Of all the lines below, return only those starting with the line holding "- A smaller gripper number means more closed" and going on through the line holding "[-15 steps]", exactly as written.

------------------------------

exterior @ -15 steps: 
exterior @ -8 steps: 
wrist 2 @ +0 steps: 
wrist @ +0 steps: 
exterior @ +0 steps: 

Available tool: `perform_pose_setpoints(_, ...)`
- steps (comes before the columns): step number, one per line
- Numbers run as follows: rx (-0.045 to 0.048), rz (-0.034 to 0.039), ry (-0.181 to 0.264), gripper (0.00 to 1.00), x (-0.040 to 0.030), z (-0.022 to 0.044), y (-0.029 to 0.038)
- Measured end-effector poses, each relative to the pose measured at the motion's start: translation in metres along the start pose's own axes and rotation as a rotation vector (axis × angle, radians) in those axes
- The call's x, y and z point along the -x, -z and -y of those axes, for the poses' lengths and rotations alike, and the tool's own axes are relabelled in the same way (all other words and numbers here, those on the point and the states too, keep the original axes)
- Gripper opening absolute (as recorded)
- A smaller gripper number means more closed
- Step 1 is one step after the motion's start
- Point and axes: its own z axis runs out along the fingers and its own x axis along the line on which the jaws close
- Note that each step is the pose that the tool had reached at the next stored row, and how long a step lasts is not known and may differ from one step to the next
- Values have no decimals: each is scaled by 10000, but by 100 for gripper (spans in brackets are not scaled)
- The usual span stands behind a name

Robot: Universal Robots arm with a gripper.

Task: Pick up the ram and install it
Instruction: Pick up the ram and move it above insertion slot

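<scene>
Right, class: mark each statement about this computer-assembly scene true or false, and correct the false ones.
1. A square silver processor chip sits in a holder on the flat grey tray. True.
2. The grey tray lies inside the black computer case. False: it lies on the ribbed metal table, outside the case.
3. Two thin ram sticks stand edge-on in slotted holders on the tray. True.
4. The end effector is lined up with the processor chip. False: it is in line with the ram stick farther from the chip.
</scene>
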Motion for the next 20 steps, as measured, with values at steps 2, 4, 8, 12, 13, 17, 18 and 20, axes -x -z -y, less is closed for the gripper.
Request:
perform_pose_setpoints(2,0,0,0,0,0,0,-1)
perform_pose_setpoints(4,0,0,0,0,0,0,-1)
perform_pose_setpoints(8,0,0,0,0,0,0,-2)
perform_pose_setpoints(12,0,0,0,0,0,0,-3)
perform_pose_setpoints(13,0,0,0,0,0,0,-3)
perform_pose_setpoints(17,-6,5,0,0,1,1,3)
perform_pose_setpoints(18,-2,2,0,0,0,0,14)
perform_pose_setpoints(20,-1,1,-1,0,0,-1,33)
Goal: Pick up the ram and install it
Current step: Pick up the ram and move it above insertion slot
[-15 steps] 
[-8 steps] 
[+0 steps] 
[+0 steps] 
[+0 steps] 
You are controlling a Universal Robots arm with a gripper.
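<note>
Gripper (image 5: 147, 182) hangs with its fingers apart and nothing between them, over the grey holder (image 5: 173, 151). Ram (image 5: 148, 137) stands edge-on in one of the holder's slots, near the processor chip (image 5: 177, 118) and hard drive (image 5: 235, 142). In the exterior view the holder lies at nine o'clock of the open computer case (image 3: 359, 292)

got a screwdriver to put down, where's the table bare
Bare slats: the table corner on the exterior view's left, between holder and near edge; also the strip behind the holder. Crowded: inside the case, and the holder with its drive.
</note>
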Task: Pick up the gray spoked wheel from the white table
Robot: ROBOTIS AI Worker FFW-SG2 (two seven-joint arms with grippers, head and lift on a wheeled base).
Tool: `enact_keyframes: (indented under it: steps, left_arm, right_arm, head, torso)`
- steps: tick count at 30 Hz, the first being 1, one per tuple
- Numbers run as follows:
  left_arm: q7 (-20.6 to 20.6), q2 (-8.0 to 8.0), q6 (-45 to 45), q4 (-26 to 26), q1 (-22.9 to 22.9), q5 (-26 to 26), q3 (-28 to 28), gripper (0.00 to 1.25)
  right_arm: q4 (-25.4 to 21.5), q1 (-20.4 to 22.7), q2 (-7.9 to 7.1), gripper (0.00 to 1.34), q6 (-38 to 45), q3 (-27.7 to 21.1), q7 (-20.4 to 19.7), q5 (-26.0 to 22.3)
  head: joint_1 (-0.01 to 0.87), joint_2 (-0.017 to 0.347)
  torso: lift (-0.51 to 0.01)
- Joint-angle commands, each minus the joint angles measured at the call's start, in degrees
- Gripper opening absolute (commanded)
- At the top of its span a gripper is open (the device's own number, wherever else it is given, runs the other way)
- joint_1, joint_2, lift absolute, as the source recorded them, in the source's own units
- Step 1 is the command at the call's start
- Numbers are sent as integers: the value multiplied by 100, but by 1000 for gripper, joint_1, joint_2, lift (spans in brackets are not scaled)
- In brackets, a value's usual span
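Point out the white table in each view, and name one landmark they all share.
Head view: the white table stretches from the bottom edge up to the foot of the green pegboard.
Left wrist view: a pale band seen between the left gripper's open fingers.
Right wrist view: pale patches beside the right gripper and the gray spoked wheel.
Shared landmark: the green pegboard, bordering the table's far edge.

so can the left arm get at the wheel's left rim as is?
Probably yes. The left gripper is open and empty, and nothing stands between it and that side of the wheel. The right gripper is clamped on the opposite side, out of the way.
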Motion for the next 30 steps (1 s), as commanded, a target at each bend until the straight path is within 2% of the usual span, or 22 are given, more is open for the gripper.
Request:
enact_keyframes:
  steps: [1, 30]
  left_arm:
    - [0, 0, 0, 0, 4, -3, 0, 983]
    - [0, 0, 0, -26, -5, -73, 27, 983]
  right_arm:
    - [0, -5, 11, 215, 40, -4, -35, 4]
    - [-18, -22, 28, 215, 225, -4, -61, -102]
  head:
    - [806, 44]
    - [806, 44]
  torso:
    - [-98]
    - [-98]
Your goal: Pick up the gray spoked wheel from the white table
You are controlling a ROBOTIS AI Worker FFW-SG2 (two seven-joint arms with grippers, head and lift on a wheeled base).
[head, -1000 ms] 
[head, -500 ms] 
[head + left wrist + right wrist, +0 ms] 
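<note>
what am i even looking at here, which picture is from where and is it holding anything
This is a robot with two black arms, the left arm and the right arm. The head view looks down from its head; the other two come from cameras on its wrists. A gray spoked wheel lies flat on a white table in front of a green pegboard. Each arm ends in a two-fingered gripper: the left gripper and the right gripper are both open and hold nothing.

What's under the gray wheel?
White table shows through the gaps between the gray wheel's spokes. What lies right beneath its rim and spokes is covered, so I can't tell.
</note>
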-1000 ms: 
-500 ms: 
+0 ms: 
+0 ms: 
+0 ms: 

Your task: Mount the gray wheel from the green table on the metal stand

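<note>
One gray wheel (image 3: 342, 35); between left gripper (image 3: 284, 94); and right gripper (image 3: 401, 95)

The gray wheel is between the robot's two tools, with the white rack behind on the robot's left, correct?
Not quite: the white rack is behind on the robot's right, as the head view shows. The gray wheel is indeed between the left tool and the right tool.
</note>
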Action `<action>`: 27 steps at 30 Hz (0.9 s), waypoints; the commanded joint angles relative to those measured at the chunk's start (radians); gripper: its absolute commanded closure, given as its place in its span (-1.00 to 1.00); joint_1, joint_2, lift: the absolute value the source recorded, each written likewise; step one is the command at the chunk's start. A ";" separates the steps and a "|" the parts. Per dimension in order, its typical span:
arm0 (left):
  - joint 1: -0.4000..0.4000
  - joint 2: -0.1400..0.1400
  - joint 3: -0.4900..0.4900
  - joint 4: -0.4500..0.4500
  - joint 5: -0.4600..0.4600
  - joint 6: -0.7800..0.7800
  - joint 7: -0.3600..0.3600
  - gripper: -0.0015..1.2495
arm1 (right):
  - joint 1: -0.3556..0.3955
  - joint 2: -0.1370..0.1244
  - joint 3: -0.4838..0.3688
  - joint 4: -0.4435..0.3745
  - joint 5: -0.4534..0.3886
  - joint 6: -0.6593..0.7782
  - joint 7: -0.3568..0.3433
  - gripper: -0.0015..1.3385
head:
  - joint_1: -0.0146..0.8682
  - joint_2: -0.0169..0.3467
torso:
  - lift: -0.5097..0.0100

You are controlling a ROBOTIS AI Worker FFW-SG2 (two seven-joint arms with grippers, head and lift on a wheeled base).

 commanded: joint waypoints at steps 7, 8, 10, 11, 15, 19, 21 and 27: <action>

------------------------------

## ANSWER FOR THIS EXERCISE
- A smaller gripper number means more closed
- Step 1 is one step after the motion's start
- Point and axes: its own z axis runs out along the fingers and its own x axis along the line on which the jaws close
- Note that each step is the pose that the tool had reached at the next stored row, and how long a step lasts is not known and may differ from one step to the next
- Values have no decimals: each is scaled by 10000, but by 100 for gripper (spans in brackets are not scaled)
- The usual span stands behind a name

Robot: Universal Robots arm with a gripper.

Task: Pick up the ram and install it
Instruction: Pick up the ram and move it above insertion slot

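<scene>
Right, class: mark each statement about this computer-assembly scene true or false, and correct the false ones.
1. A square silver processor chip sits in a holder on the flat grey tray. True.
2. The grey tray lies inside the black computer case. False: it lies on the ribbed metal table, outside the case.
3. Two thin ram sticks stand edge-on in slotted holders on the tray. True.
4. The end effector is lined up with the processor chip. False: it is in line with the ram stick farther from the chip.
</scene>
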Motion for the next 20 steps, as measured, with values at steps 2, 4, 8, 12, 13, 17, 18 and 20, axes -x -z -y, less is closed for the gripper.
Request:
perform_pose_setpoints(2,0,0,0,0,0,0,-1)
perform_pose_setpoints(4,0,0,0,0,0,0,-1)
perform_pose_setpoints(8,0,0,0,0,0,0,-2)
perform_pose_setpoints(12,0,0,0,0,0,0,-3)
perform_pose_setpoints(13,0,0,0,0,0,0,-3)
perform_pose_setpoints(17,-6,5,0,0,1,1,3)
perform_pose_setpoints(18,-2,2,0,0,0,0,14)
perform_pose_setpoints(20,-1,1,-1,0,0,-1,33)
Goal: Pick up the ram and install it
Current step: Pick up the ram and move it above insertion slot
[-15 steps] 

There's nothing left to add to the output.